= Administrative License Suspension =

License suspension or revocation traditionally follows conviction for alcohol-impaired or drunk driving. However, under administrative license suspension (ALS) laws, sometimes called administrative license revocation or administrative per se, licenses are confiscated and automatically suspended independent of criminal proceedings whenever a driver either (1) refuses to submit to chemical testing (blood, breath or, in some states, urine), or (2) submits to testing with results indicating a blood alcohol content of 0.08% or higher.

Because ALS laws are immediate and require no proof of guilt, proponents such as Mothers Against Drunk Driving argue that they are more effective in reducing drunk driving than are traditional post-conviction sanctions, and that, in any event, driving is only a privilege. However, civil liberties advocates and other critics object to a procedure in which guilt is presumed and punishment is automatically imposed by the officer; they further point out that state and federal courts have held the driving privilege, once given, to be a vested right that cannot be taken away without due process. See, e.g., Schuman v. California, 584 F.2d 868 (1978).

The laws have also been criticized as constituting double jeopardy and/or multiple punishment. While the argument for double jeopardy is tenuous, that for multiple punishment may have merit: the driver has his license suspended by the State in the ALS proceedings, and then is punished by the State again in court for the same offense—the punishment often involving a second license suspension. While this issue has been resolved both ways in the past by state and federal courts, the currently prevailing view is that there is no multiple punishment since the suspension is only an administrative "sanction", not a criminal "punishment".

As of 2010, only nine states did not have ALS laws: Kentucky, Michigan, Montana, New Jersey, Pennsylvania, Rhode Island, South Carolina, South Dakota and Tennessee.

==The example of Texas==
In the state of Texas, Administrative License Revocation is a process by which an individual who is arrested for Driving While Intoxicated (DWI) has his or her driver's license administratively suspended. This program went into effect on January 1, 1995, and is administrated by the Texas Department of Public Safety (DPS). DPS records indicate that 103,168 notices of suspension were served during the calendar year 2003. During that period, the agency processed 95,495 suspensions.

A suspension can occur from either the refusal to submit to a chemical test or results of 0.08 or greater alcohol concentration when a chemical test is taken. This blood alcohol concentration (0.08 grams percent) applies to drivers aged 21 and over, but a lower BAC level applies to underage drivers or any driver operating a commercial motor vehicle. DPS is also authorized to suspend the drivers licenses of minors who commit the offense of driving under the influence (DUI) as well as individuals who refuse to provide a specimen following an arrest for the offense of boating while intoxicated (BWI). The statutes concerning ALS are found in the Texas Transportation Code at Chapters 524 and 724.

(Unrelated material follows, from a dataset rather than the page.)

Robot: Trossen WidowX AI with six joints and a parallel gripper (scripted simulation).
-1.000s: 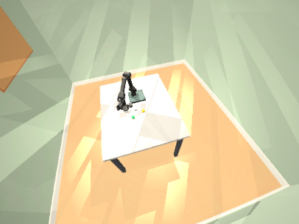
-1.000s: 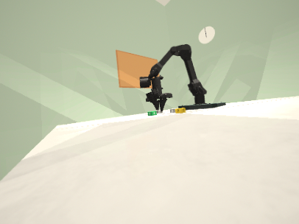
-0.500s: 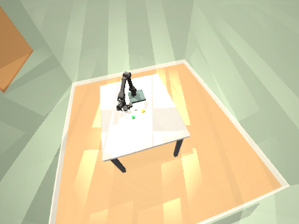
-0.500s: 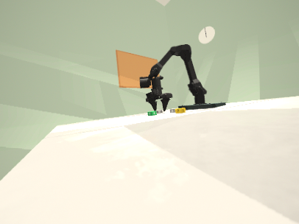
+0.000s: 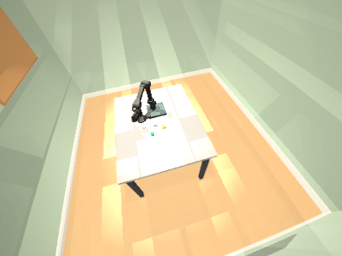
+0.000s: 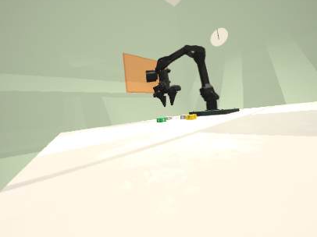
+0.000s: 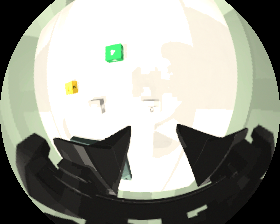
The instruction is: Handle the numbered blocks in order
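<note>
Jaws parted and grasping nothing, the gripper [image 6: 168,98] hangs mid-frame above the table [image 6: 219,166], probably between blocks; green block [image 7: 114,52] upper centre, yellow block [image 7: 71,87] at left.

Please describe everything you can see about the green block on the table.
The green block is a small cube of bright, even green, smooth and plastic-looking. A pale mark shows on its top face, but the digit is too small to read. It rests flat on the white table, with a gap to the yellow block and to the two pale blocks. Nothing touches it except the table. The pincer hangs open in the air above the blocks, holding nothing.
</note>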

The administrative license suspension process usually begins when a law enforcement officer determines that there is reasonable suspicion for an initial traffic stop of a motorist. If the officer has reason to believe that the driver is impaired, field sobriety tests are administered. If the driver performs poorly, the driver is arrested for DWI and transported to the police station. At the station, the officer will read to the driver the "Statutory Warning" and then request that driver submit to a breath or blood test to measure his/her alcohol concentration. If the driver refuses to provide a specimen or provides a specimen with a prohibited alcohol concentration, the officer serves a notice of suspension and confiscates the driver's license.

Procedures for handling minors vary slightly. A law enforcement officer must have reasonable suspicion to conduct a traffic stop, however, a full custodial arrest is not required. Once the officer determines that the individual is under 21 years of age and has reason to believe that he/she has consumed alcohol, the officer will issue the driver a citation for DUI, serve the notice of suspension, and confiscate the driver license. The minor may or may not be placed under arrest and a chemical test may or may not be requested. The officer may proceed with a custodial arrest procedure if he believes the individual is seriously impaired.

The driver has fifteen days from the date of the notice of suspension is served to request a hearing. If no hearing is requested, the suspension will automatically go into effect on the 40th day after notice was served.

The period of suspension is 90 days to a year, depending upon the existence of prior convictions; if a refusal to submit to testing is involved, the periods are 180 days to two years. Minors face suspensions of 60 to 180 days.

==Administrative suspension hearing==
Assuming the license holder makes the demand for a hearing within the statutory period, a hearing is scheduled. The nature of these vary considerably from state to state. In some states, the hearing takes place in court before a judge. More commonly, however, an administrative hearing will be conducted by the state's Department of Motor Vehicles. The procedures for these administrative hearings vary as well. In some, the hearing will be presided over by an Administrative Law Judge (ALJ), the state's case will be presented by a prosecutor, and the officer will be required to testify. In a growing number of others, such as California, the role of "judge" and "prosecutor" are filled by one person—a DMV employee with no legal training—and the DMV's case can consist of no more than the arrest report; if the licensee wishes to cross-examine the officer, he must subpoena him and pay for his salary.